Disney's Recess posits otherwise


I found this link reading Mimi Smartypants which is a very, very funny web diary.

I read this, and my brain kept switching back and forth like when vieweing the vase/face optical illusion, except this was between Completely Hilarious/Somewhat Horrifying. I mean, the heated discussion of the arcane aspects of this topic goes on for 20-plus pages. You see what I mean.

But mostly such a complete and utter boy thing. Guys always do this, starting with the eternal Batman v. Superman v. Spiderman to Ill 'n P's fellow medieval studies grad students, who once sat around declaring what each other's roles in medieval society would have been (Crusader, Venetian merchant, French cardinal...nobody's ever a pig farmer when you do these things, despite the fact that 99% of everybody at the time was a dirt-eatin' serf. Like how people who belive in past lives were always Cleopatra or a Russian princess or Gernal Lafayette, and never a button maker or whatnot. Yet, while there were very, very few Ptolemaic emperors, people throughout history have worn pants.)

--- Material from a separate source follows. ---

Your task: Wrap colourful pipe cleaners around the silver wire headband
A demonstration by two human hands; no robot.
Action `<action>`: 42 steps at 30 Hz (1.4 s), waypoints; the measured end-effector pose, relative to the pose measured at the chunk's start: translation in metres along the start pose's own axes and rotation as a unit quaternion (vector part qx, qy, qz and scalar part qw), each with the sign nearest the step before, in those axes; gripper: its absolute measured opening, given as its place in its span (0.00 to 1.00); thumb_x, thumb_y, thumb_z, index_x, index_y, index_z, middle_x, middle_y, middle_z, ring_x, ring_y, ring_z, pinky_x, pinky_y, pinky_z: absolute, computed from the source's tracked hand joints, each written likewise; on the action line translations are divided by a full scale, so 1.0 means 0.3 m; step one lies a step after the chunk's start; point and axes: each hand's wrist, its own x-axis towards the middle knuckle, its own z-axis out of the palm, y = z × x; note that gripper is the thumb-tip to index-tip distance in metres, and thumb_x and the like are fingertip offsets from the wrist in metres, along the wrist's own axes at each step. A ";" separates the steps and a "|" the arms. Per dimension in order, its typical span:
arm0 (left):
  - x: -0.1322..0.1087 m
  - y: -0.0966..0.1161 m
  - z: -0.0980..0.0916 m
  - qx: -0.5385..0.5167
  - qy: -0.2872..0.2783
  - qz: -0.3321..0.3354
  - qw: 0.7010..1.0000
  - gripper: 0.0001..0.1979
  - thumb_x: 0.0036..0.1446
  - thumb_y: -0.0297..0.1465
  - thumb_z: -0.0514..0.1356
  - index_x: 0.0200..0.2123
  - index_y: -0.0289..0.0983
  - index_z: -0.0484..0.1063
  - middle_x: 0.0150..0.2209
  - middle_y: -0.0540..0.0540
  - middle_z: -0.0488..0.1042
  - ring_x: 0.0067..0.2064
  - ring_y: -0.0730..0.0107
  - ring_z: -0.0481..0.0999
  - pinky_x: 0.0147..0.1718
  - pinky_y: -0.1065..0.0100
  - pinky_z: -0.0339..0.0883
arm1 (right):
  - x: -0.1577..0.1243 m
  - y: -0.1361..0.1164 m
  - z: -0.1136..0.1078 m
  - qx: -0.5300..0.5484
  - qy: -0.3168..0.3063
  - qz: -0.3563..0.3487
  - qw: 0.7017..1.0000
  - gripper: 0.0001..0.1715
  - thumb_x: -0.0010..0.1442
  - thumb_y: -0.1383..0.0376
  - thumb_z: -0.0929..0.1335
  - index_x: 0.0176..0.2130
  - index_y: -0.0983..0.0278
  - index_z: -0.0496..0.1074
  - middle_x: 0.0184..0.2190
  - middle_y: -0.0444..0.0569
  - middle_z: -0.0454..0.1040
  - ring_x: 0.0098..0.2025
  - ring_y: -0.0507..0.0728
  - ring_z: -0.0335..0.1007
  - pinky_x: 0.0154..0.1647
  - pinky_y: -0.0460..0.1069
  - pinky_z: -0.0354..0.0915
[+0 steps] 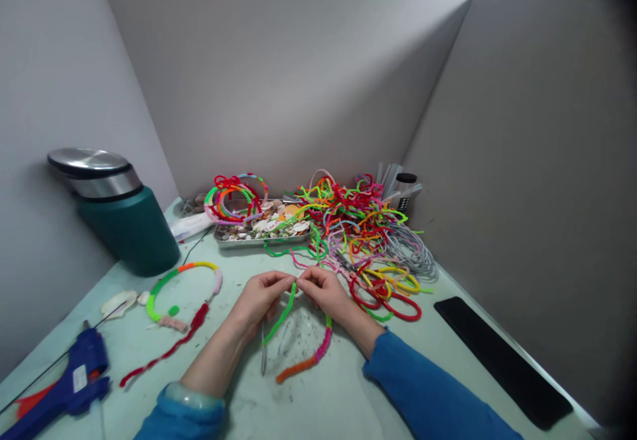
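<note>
My left hand and my right hand meet above the middle of the table, thumbs and fingertips pinched together. Between them the top end of a bright green pipe cleaner is gripped, its free length hanging down to the left. From under my right hand curves a wire hoop wrapped in pipe cleaner, with yellow-green, magenta and orange sections. A bare grey wire end of it shows below my left hand. The fingertips hide exactly where pipe cleaner and wire meet.
Left lie a multicoloured wrapped hoop, a red pipe cleaner, a blue glue gun and a teal bottle. Behind are a shell tray, tangled pipe cleaners, red-handled scissors and grey wire. A black strip lies right.
</note>
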 end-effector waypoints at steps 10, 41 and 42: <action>0.009 -0.013 0.012 0.053 0.023 0.036 0.998 0.16 0.42 0.39 0.63 0.33 0.34 0.70 0.25 0.53 0.68 0.14 0.86 0.55 0.10 0.79 0.49 | 0.004 0.001 0.000 0.002 0.003 0.012 1.000 0.11 0.53 0.59 0.66 0.25 0.65 0.66 0.15 0.38 0.58 0.18 0.47 0.51 0.18 0.43 0.49; -0.006 -0.009 0.010 0.313 0.177 0.174 0.917 0.18 0.56 0.43 0.49 0.24 0.36 0.66 0.21 0.50 0.69 0.20 0.73 0.70 0.23 0.71 0.61 | 0.002 0.004 -0.001 0.016 0.016 0.017 1.000 0.12 0.54 0.59 0.66 0.25 0.64 0.63 0.15 0.37 0.58 0.17 0.46 0.51 0.19 0.43 0.49; -0.001 -0.013 0.007 0.295 0.164 0.128 0.932 0.21 0.55 0.45 0.47 0.21 0.36 0.66 0.17 0.50 0.67 0.18 0.72 0.69 0.21 0.71 0.60 | 0.002 0.004 -0.001 0.015 0.015 0.017 1.000 0.12 0.54 0.59 0.65 0.25 0.64 0.63 0.15 0.37 0.58 0.17 0.46 0.50 0.18 0.43 0.49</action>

Anyways, I think my magic number is probably like, 7. I'll lowball it and then, should an opportunity to test this theory every arise, get to be pleasantly surprised when I take out twenty.

Well, maybe not 20. Not if they're on PCP.

Posted by Diablevert at May 25, 2005 06:45 PM
Comments

The eternal debate never includes Spiderman. It is and has always been Superman, Sup's if you're Richard Pryor, and Batman. They provide a convenient number of complementary elements with which any arguement can be started, developed, counterpointed, disputed and ultimately, left unresolved. Spiderman has too much overlap with superman to make his way into the arguement. Not only does he overlap, he was never one of the Superfriends, so there's no basic internatl dispute: who should lead. The only time he is ever an issue is when there were Superman v. Spiderman comics - crossovers. And nobody ever believed it when Spiderman won. Spiderman doesn't even offer a convenient third way out of this arguement. Not to trash on the good graces of the youngest of the heros that you list . . . it's just that he doesn't belong.